Supreme court’s anguish on non-appointment of judges in higher courts


SUBHASH CHANDRA AGRAWAL
(Guinness Record Holder & RTI Activist)

Chief Justice of India has rightly expressed his anguish on delay in appointment of judges in High Courts running with 478 (44.3-percent) vacancies with pendency of 4 million cases. But central government alone is not responsible for the delay which is primarily because of judiciary-legislature tussle on selection-process of judges in higher courts. Is it fair that judges only may have say in selection of judges where there are some selected families in the country which have an appreciable share in total strength of judges in higher judiciary? Allegations of favouritism in appointment of judges have also been levelled at times. But it does not in no way mean that whole judicial-system lacks cleanliness. After all judges also are normal human-beings coming from the same society which has good and bad people.

Best is to have a permanent National Judicial Commission (NJC) with retired Supreme Court judges as member-nominees of Prime Minister, leader of largest opposition party in Lok Sabha, Chief Justice of India and Bar Council of India with Chief Vigilance Commissioner as member-secretary of the Commission. This Commission may be the sole authority for deciding transfer and appointment of judges at higher courts apart from looking into complaints against judges of higher courts with power to order punishment and/or removal of guilty-found judges. (If necessary, a second such Commission on same lines may be separately constituted for looking into complaints against judges of higher courts replacing non-practical and cumbersome procedure to remove judges through impeachment by Parliament).

Such a Commission will thus have a judicially-refined say of legislature in appointment of judges. Moreover sitting judges will not have to be over-burdened in looking into complaints against judges which otherwise also adversely affects their judicial task. Enquiry-commissions set up by political rulers even though headed by retired judges are usually an eye-wash with panels usually giving findings in tune with requirement of political rulers having appointed them. National Judicial Commission should be the only authority to suggest names of retired judges in all judicial panels/commissions appointed by the centre and/or states.

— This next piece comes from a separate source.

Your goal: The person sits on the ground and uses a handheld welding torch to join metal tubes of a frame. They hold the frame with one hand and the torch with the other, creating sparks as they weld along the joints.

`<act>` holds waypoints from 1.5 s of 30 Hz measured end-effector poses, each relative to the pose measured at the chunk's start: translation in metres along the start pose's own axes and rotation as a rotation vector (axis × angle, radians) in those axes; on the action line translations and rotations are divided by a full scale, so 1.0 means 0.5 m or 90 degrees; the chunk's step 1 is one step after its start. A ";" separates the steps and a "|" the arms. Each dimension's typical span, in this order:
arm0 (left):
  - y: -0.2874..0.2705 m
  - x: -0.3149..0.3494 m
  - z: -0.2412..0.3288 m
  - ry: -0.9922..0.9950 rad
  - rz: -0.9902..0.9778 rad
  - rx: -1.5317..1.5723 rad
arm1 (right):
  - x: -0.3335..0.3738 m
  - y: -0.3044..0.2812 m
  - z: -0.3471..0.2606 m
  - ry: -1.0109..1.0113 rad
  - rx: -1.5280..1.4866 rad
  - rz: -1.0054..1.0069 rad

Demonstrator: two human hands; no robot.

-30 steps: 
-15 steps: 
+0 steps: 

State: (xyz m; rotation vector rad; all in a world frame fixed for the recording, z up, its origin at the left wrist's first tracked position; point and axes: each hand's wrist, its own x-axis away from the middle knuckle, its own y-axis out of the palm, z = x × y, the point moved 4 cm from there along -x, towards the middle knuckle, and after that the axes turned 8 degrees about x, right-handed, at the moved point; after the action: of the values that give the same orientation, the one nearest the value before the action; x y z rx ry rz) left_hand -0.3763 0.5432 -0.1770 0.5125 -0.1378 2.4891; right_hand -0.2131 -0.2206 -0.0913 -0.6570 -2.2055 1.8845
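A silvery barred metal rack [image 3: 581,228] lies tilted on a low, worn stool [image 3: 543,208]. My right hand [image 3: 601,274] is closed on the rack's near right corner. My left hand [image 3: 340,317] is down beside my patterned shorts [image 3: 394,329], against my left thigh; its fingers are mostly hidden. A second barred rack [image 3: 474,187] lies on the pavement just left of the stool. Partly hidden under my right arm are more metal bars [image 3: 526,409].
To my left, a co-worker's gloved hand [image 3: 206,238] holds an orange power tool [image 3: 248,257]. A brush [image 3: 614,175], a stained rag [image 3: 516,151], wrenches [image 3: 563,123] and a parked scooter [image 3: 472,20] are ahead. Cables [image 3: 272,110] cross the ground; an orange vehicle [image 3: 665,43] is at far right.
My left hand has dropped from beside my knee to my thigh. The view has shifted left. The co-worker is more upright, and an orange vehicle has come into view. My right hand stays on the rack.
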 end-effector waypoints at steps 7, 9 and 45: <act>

There should be a ban of two years in post-retirement postings of retiring judges. Even chairpersons of Human Rights Commissions at national and state level should be selected from amongst retired judges of Supreme Court by National Judicial Commission, after two years of their retirement. Retirement-age of High Court judges should be 65 years to be at par with that of Supreme Court judges to effectively check lobbying by some High Court judges for elevation to Supreme Court. Chief Justice of India should be made for one year by rotation amongst senior-most judges with at least one year of tenure left to check contrast cases with Justice Kamal Narain Singh having been CJI for just 18 days (25.11.1991 to 12.12.1991) while Justice Yeshwant Vishnu Chandrachud having been CJI for more than seven years (22.02.1978 to 11.07.1985). All High Court judges should be compulsorily appointed from outside their home-states to avoid chances of locally-appointed judges being approached/influenced through former bar-colleagues and local relations/friends etc.